Choosing the right obstetrician to guide you through one of life’s most important events can be challenging. Although it’s worth asking friends for their recommendations, every woman has different preferences for childbirth, so you should do plenty of research and visit a number of obstetricians if possible. It’s important that you feel comfortable with the obstetrician, because you will have to share intimate and personal details with them without feeling too embarrassed.

Pregnancy scan image for web article on how to choose an obstetrician

Every obstetrician has his or her own beliefs and preferences about the birth process. Some are pro natural birthing with as little intervention as possible. Some are pro intervention, for example inducing labour, using forceps or vacuum, performing episiotomies and caesareans. Some happily support a vaginal breech birth, while others may insist on doing a caesarean. Some think that a 9lb or 4kg Western baby is huge as Asian babies are generally smaller, and they may want to induce labour at 38 weeks or perform an unnecessary c-section.

Here’s a list of questions you might like to ask before choosing an obstetrician that’s right for you:

  • Which hospitals do you attend?
  • Are you available around my estimated due date?
  • What are your philosophies and beliefs about birth?
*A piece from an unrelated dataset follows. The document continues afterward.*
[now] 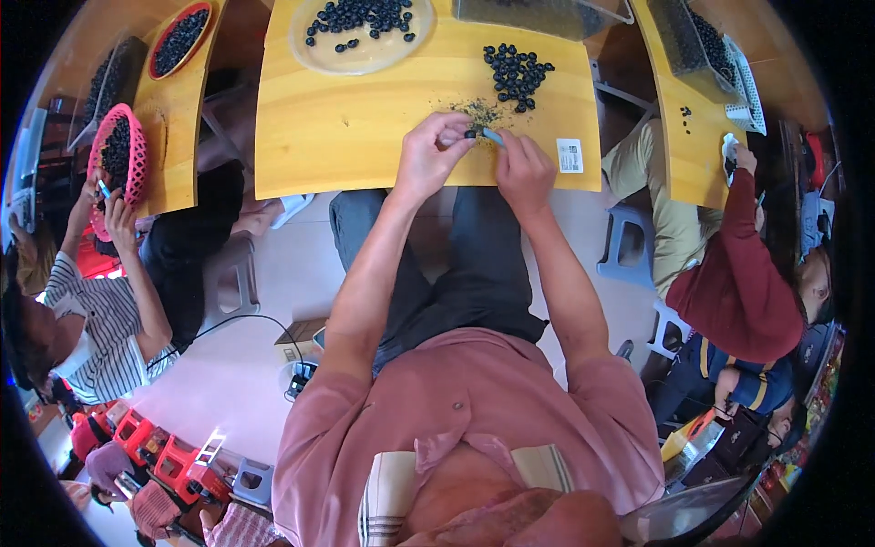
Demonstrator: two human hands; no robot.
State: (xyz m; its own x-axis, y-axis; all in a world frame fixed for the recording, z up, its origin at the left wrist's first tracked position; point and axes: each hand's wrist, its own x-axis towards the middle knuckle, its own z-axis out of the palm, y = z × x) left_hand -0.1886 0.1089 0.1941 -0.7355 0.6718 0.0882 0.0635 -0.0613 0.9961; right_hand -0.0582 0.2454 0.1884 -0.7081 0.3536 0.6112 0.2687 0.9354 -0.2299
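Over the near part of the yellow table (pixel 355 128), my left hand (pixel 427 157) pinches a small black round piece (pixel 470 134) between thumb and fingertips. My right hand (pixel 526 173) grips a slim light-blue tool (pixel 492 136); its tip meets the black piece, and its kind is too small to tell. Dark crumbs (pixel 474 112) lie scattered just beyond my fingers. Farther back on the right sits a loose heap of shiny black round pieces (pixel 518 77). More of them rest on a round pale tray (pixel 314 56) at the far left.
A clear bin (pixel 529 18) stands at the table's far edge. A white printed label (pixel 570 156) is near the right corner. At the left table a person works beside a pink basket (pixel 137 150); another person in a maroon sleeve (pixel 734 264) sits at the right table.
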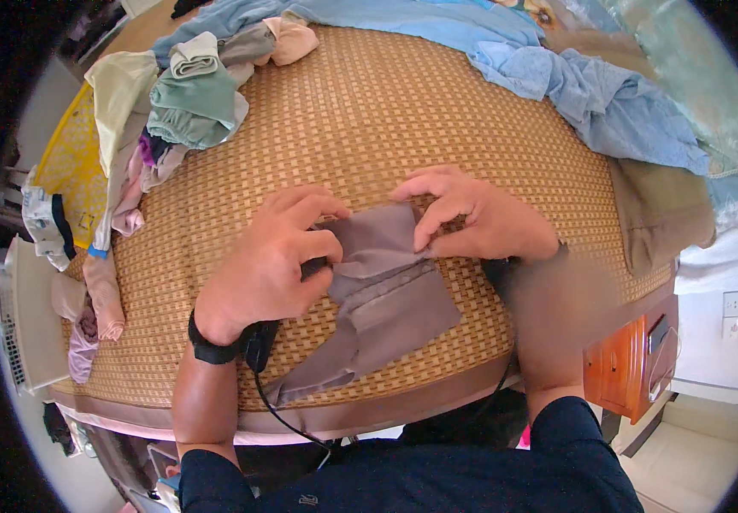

Is it a medical process that needs to be monitored continuously and controlled, or a natural process where nature should take its course before intervening?
  • How informed and involved will I be in the decision-making process during pregnancy and labour?
  • What are your thoughts on pain relief during labour? Do you assume that everyone will have pain relief, or do you support and encourage natural pain relief methods?
  • Will you and the hospital staff respect my birth plan but provide guidance if and when it needs to be changed?
  • What are your thoughts on electronic foetal monitoring during labour, and when do you think it should be used?
  • What is your induction rate, and at what point do you feel induction of labour should be considered?
  • What do you think about time limits for labouring?
  • What is your caesarean section rate, and in what situations will you recommend a caesarean section?
  • What is your episiotomy rate, and in what situations would you perform one?
  • How often do you use a forceps or vacuum to deliver a baby?
  • Will I be able to have skin-to-skin contact with my baby and start breastfeeding shortly after the birth?
  • Are you willing to let me have a vaginal birth for my second baby even though I had my first via caesarean?
  • How do you feel about vaginal breech birth? If you support it, what conditions do you have?
  • How do you manage the third stage of labour, that is, the birth of the placenta? Do you allow it to happen naturally, or do you intervene and give an injection to expel the placenta?